# Introduction:

After thinking about deep rectifier networks over the weekend it occurred to me that a function space interpretation may be useful. Briefly speaking:

1. The ReLU activation serves as a gating mechanism for a deep network with $N$ nodes.
2. This gating mechanism decomposes the latent space of a deep rectifier network into $m \leq 2^N$ affine feature maps $\phi_i$.
3. Each of these feature maps $\phi_i$ have domains $X_i$ that are pair-wise disjoint such that $X=\cup_{i=1}^m X_i$.
4. As a result the latent space of a deep rectifier network is a space of orthogonal functions so a deep rectifier network functions by de-correlating input signals $x \sim X$.
5. Furthermore, if we consider that input signals $x \sim X$ transform the latent space this leads to a natural definition of independently-controllable features.

One particular reason why I find the function space perspective useful is that it generalises easily to all networks with relu activation. Furthermore, it leads to several natural conjectures.

# Analysis of the ReLU activation:

## Derivation from the sigmoid:

The softplus: $f(x) = \ln(1+e^x)$ can be derived directly from the integral of the sigmoid:

$$\int \sigma(x) dx = \ln(1+e^x) + C$$

so we may view the softplus as being the accumulation of input from an infinite number of perturbed sigmoids.

Now, from the softplus we may derive the ReLU which we abbreviate as $g$:

$$\ln(1+e^x) \approx g(x) = x \cdot (x \geq 0)$$

when $\lvert x \lvert > 5$. Mathematically, this has the effect of being a strict gating mechanism.

## Algebraic properties of ReLU:

For any vector $v$ or matrix $M$, or tensors in general, we may use $\hat{g}$ to denote the application of $g$ to each component of $v$ or $M$ respectively. From this simple definition we note that:

### $\hat{g}$ distributes over addition only in special circumstances:

$$\hat{g}(W + \Delta W) = \hat{g}(W) + \hat{g}(\Delta W)$$

if and only if $W$ and $\Delta W$ are both non-negative tensors.

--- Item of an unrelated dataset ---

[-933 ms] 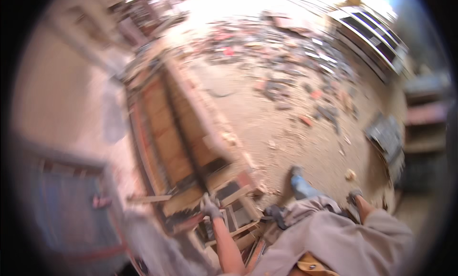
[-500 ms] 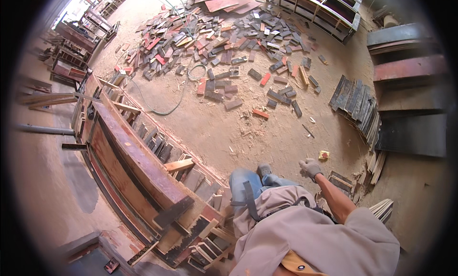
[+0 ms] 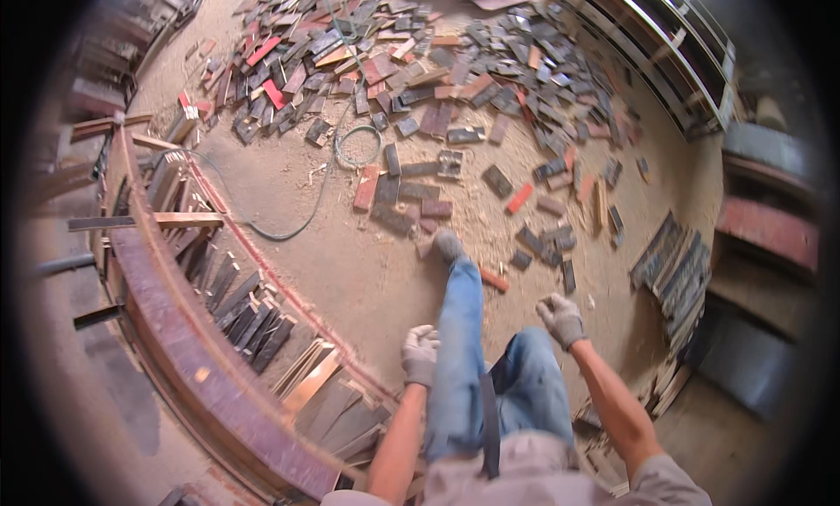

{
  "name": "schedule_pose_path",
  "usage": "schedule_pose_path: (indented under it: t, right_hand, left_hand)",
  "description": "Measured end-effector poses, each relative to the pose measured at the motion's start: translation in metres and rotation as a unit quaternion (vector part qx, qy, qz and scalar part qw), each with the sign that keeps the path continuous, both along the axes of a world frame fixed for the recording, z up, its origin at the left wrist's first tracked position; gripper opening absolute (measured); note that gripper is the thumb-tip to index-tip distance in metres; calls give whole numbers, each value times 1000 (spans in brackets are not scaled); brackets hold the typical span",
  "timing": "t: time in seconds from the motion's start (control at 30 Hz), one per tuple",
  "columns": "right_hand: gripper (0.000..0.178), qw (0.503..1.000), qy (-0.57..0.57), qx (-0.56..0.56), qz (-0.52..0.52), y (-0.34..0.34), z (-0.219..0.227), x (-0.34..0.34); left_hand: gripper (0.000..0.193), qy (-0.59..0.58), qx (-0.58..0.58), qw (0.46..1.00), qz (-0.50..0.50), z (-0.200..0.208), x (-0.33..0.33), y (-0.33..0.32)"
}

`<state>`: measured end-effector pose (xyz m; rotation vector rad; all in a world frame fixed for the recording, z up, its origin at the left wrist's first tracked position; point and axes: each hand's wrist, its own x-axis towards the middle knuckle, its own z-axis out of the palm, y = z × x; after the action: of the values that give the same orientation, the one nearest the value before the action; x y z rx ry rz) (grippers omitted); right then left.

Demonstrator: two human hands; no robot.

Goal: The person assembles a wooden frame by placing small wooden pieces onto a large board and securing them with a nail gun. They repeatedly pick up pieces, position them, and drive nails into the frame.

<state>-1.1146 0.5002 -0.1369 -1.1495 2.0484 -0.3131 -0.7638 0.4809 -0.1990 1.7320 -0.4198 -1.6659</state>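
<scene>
My left hand [image 3: 420,355], in a pale knitted glove, hangs beside my left thigh with its fingers curled in and nothing showing in them. On the other side, my right hand [image 3: 561,320] wears a similar glove. Its fingers are also bent into a loose fist, and no object shows in it. Both hands are in the air, touching nothing that I can see. One leg in blue jeans [image 3: 460,331] is stretched forward, its shoe [image 3: 449,246] beside a few wood offcuts [image 3: 420,193]. A red-orange block [image 3: 493,280] lies just right of that leg.
A large heap of dark and red wood pieces [image 3: 420,64] covers the far floor. A green hose [image 3: 325,178] loops across it. To the left runs a long purplish beam [image 3: 188,357], with boards stacked alongside. Slats [image 3: 678,265] and a slatted frame [image 3: 669,46] stand right.
I have moved forward toward the heap, one leg now stepping out. My left hand has come into view, and my right hand is still raised at my right side. The yellow-and-red item no longer shows.
</scene>
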Motion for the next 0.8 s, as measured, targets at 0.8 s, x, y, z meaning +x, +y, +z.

### Iterated application of $\hat{g}$ is equivalent to $Id \circ \hat{g}$:

$$\hat{g}^n = Id \circ \hat{g} = \hat{g}$$

where $Id$ is the identity mapping.

### Existence of the inverse $\hat{g}^{-1}$:

The inverse exists only when restricted to the union of sets $A$ where $\hat{g}(A)=A$. Naturally, these sets must be non-negative.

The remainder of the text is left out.